Notaro: la città torni a essere la capofila del comprensorio

14 Settembre 2021

La candidata sindaco dell’aggregazione La Buona Stagione ha presentato le sue 4 liste in due piazze «Andremo al ballottaggio e vinceremo. Nei primi cento giorni la riorganizzazione del municipio»

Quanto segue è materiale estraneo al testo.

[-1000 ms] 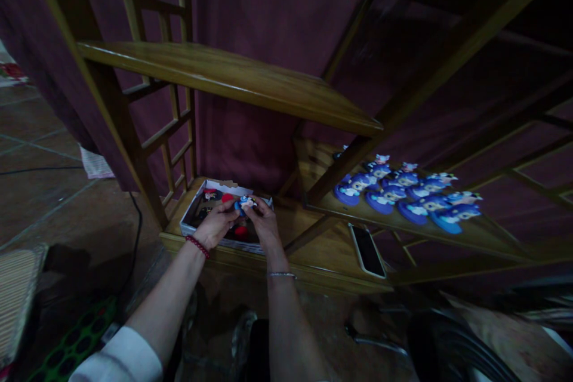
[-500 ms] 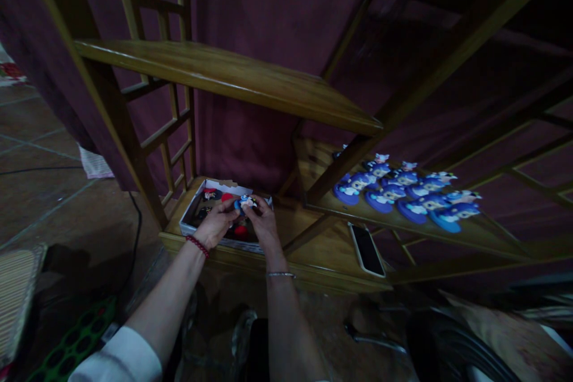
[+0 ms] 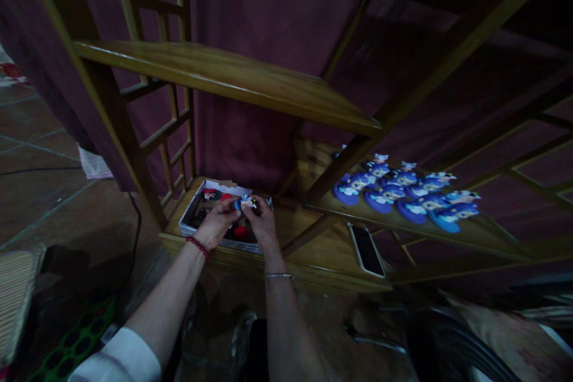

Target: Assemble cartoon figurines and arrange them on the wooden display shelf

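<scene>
Between my two hands is a small blue-and-white figurine (image 3: 246, 202), held above a shallow cardboard box (image 3: 190, 230). My left hand (image 3: 215, 224) is closed on its left side, at the blue base. My right hand (image 3: 264, 222) pinches the figurine from the right. Inside the box lie several dark and red pieces, among them a figure with a red top (image 3: 209, 194); my hands hide part of the contents. Similar blue figurines (image 3: 387, 196) on round bases stand in rows on the raised shelf (image 3: 483, 236) to the right.
A phone (image 3: 367, 249) lies on the lower wooden shelf (image 3: 322, 250). Overhead, a wooden board (image 3: 224, 74) juts across above my hands, and a slanting post stands at the right. A black chair (image 3: 447, 346) is at lower right, a green crate (image 3: 71, 340) at lower left.
My hands keep hold of the figurine over the box, and it has turned slightly between my fingers. The box and the shelf figurines stay in place.
</scene>
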Demonstrator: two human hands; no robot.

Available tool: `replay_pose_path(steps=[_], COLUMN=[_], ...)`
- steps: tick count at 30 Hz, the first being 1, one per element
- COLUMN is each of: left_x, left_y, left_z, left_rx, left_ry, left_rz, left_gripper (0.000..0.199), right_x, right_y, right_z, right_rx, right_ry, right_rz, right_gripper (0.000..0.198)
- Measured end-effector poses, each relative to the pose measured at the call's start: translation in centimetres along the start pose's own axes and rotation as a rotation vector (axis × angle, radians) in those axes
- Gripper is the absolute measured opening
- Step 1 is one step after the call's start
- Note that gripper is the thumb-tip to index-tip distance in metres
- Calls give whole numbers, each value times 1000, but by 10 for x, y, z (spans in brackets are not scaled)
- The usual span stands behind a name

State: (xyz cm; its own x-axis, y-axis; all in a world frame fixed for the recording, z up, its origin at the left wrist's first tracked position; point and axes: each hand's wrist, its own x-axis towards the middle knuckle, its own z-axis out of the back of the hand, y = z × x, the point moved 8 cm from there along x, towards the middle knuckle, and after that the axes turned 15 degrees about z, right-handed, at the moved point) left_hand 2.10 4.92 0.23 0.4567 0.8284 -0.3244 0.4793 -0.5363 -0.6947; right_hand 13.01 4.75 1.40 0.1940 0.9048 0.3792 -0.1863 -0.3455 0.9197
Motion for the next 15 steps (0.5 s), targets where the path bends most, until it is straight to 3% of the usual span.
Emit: replay_pose_path(steps=[15], left_x=[-2], left_y=[-3], left_z=[1], left_rx=[31], left_ry=[-37], left_rz=[-33], left_gripper=[39], right_x=[0], right_y=[0], right_z=[0], right_rx=[-38], right_ry=[-13], right_rz=[-5], right_gripper=[32])
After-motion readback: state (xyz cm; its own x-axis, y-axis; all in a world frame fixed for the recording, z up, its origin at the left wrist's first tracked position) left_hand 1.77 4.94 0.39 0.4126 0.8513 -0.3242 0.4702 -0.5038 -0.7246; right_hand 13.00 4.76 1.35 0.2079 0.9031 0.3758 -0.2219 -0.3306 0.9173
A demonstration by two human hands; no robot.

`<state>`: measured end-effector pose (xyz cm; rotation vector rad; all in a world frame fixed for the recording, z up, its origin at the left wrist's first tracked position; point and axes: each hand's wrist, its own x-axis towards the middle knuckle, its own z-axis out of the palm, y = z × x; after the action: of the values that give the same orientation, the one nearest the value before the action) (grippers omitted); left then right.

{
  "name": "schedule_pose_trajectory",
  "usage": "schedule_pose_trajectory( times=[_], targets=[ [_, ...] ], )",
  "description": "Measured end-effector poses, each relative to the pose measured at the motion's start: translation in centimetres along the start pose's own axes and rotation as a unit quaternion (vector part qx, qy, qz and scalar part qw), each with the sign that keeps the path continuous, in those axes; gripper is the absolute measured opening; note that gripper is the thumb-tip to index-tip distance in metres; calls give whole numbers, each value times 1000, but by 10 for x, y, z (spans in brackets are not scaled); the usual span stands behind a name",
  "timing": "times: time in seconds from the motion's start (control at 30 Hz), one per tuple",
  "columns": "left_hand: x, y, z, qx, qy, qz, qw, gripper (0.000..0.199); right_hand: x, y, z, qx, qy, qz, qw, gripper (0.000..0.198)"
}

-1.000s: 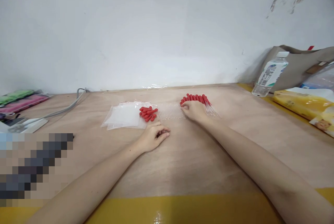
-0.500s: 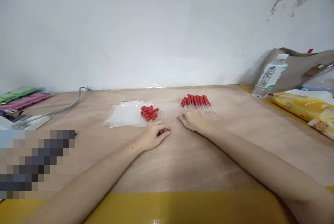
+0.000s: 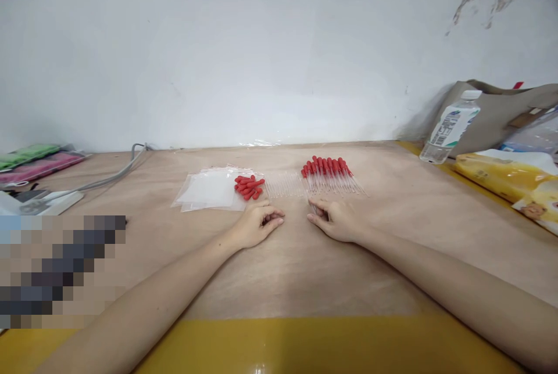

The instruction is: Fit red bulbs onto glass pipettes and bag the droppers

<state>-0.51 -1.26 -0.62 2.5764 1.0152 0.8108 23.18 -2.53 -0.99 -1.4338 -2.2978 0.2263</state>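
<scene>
My left hand rests on the table with fingers loosely curled, thumb apart from the index finger, and nothing visible between them. Just beyond it lies a pile of red rubber dropper bulbs, on the edge of clear zip bags. My right hand is curled in front of the finished droppers, a thin clear sliver like a glass tube showing at its fingertips; most of it is hidden. A row of thin clear glass tubes lies between the bulbs and several droppers with red bulbs.
A water bottle, a grey bag and a yellow packet stand at the right. Green and pink packs and a grey cable lie at the left. The wall closes off the back.
My right hand has drawn back toward me from the glass tubes and the droppers, uncovering the droppers' lower ends. My left hand has stayed nearly still.
</scene>
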Motion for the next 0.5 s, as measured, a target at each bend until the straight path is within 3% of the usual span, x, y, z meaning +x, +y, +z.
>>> schedule_pose_trajectory(
  times=[0.23,0.4,0.5],
  targets=[
    [-1,-1,0,-10,3,5,1000,19,29,-2,13,19,56,82,995,35],
    [-1,-1,0,-3,4,12,1000,18,7,-1,13,92,64,92,989,43],
    [-2,0,2,-2,1,7,1000,18,-12,3,5,141,4,79,987,48]
  ],
)
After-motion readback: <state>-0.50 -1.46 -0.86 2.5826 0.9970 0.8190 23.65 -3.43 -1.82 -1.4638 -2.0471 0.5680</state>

VASTO. «Andremo noi al ballottaggio e vinceremo». Alessandra Notaro, candidata sindaco dell’aggregazione civica La Buona Stagione, saluta con queste parole le centinaia di persone radunate tra piazza Rossetti e piazza Diomede in occasione della presentazione delle quattro liste che la sostengono: La Buona Stagione, Per Vasto, Azione e Vasto 5.0. L’evento, introdotto e moderato da Davide D’Alessandro, che della coalizione è il coordinatore politico, ha permesso alla candidata di illustrare, rispondendo alle domande dei giornalisti, i punti cardine del suo programma elettorale predisposto con un occhio di riguardo alla sostenibilità ambientale.
«Siamo qui perché vogliamo segnare una rivoluzione culturale», attacca D’Alessandro, «siamo qui perché per la prima volta nella storia, Vasto deve avere l’ambizione di poter esprimere a ottobre il primo sindaco donna di questa città, non perché al pantalone può alternare la gonna e viceversa, ma perché ha dimostrato di avere le competenze per poter amministrare».
Sul palco, prima dell’intervento di Notaro, si sono alternati Maria Amato (che ha espresso cordoglio per la morte di Luciano Lapenna, Irma Perrotti e Laura Bocchino), Nino Fuiano, Massimiliano Zocaro e Alessandra Cappa, capilista rispettivamente della Buona Stagione, Azione, Vasto 5.0 e Per Vasto. Liste composte ognuna da 24 candidati «donne e uomini coraggiosi che amano il loro territorio».
Turismo, sicurezza, occupazione, cultura, mobilità, decoro urbano. Questi i temi toccati dalla candidata sindaco durante il suo intervento, tutti legati da un unico filo conduttore, cioè che Vasto torni ad essere la città capofila del comprensorio, capace di dialogare con gli altri comuni e di condividere con loro una serie di iniziative. Ha accennato anche ai provvedimenti da prendere nei primi 100 giorni, in caso di vittoria, tra i quali spicca la riorganizzazione della macchina comunale. «Non sono sola», ha rimarcato la candidata sindaco, «ho una squadra che mi è vicina e mi sostiene. Vasto ha la possibilità di scegliere una alternativa valida e competente. Andremo noi al ballottaggio e vinceremo». A chiudere l’incontro un fragoroso applauso e le note di Jovannotti.